Provide a user with better information when application is misconfigured #78

soltysh · 2015-11-26T10:11:16Z

Currently our run scripts fail with error messages being available only in logs when one did not provide certain values, see here:

&2 echo "ERROR: don't know how to run your application."
&2 echo "Please set either APP_MODULE or APP_FILE environment variables, or create a file 'app.py' to launch your application."
exit 1

This results in pod start failure and OpenShift re-starting the pod over and over again, causing kind of fork bomb, but with pods this time. There's the idea of running simple HTTP server (python -m SimpleHTTPServer 8000) return that information with a 500 error page.

All the credits for the idea goes to @GrahamDumpleton

@bparees @rhcarvalho wdyt?

The text was updated successfully, but these errors were encountered:

soltysh · 2015-11-26T10:11:41Z

This could be replicated further more across all the images we provide.

rhcarvalho · 2015-11-27T13:15:16Z

I don't think it compares to a fork bomb.
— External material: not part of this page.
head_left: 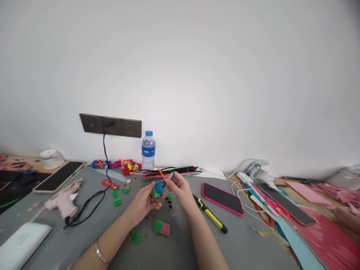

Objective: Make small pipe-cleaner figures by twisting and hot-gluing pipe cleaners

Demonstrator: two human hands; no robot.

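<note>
My left hand is closed around a small blue-and-green pipe cleaner figure, its blue coil facing up. A blue pipe cleaner is pinched in my right hand, just to the right of the figure. An orange strip rises between the hands; I cannot tell which hand, if either, holds it. On the mat below my hands lie a green-and-pink coiled piece and a curled green piece. Smaller green pieces are scattered left of my left hand.
A water bottle stands by the wall behind loose pipe cleaners. At left are a pink glue gun with a black cord, and a white box. At right lie a yellow-black cutter, a pink-cased phone and white cables.
</note>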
Handling pods that fail to start is part of the system, and looking at the logs is something people should be doing when their deployment fails.

The idea of showing it as a web page sounds nice, but I would only do that in "development mode". It would be misleading to see that the deployment succeeded, but instead of your webapp you get an error message served...

Imagine you break something and try to deploy a bad image: instead of the deployment failing and your good old version staying in place, you get your pods replaced with an error message web page.

soltysh · 2015-11-27T13:48:53Z

The idea of "development mode" seems reasonable argument 👍

bparees · 2015-11-27T15:02:56Z

Could mess up readiness checks too.

Ben Parees | OpenShift
On Nov 27, 2015 8:15 AM, "Rodolfo Carvalho" notifications@github.com
wrote:

I don't think it compares to a fork bomb. Handling pods that fail to start
is part of the system, and looking at the logs is something people should
be doing when their deployment fails.

The idea of showing it as a web page sounds nice, but I would only do that
in "development mode". It would be misleading to see that the deployment
succeeded, but instead of your webapp you get an error message served...

Imagine you break something and try to deploy a bad image: instead of the
deployment failing and your good old version staying in place, you get your
pods replaced with an error message web page.

—
Reply to this email directly or view it on GitHub
#78 (comment)
.

GrahamDumpleton · 2015-11-27T19:46:08Z

The problem up till now has been that the log output has been hard to capture due to no log aggregation to preserve it properly. So unless you are lucky enough to get the logs in the very small amount of time before the pod is trashed, you don't know what is going on. I ended up having to guess what was wrong as logs wasn't producing anything. I don't know if newer versions have changed. You might want to intentionally create a broken pod and try under OpenShift and see how you fair.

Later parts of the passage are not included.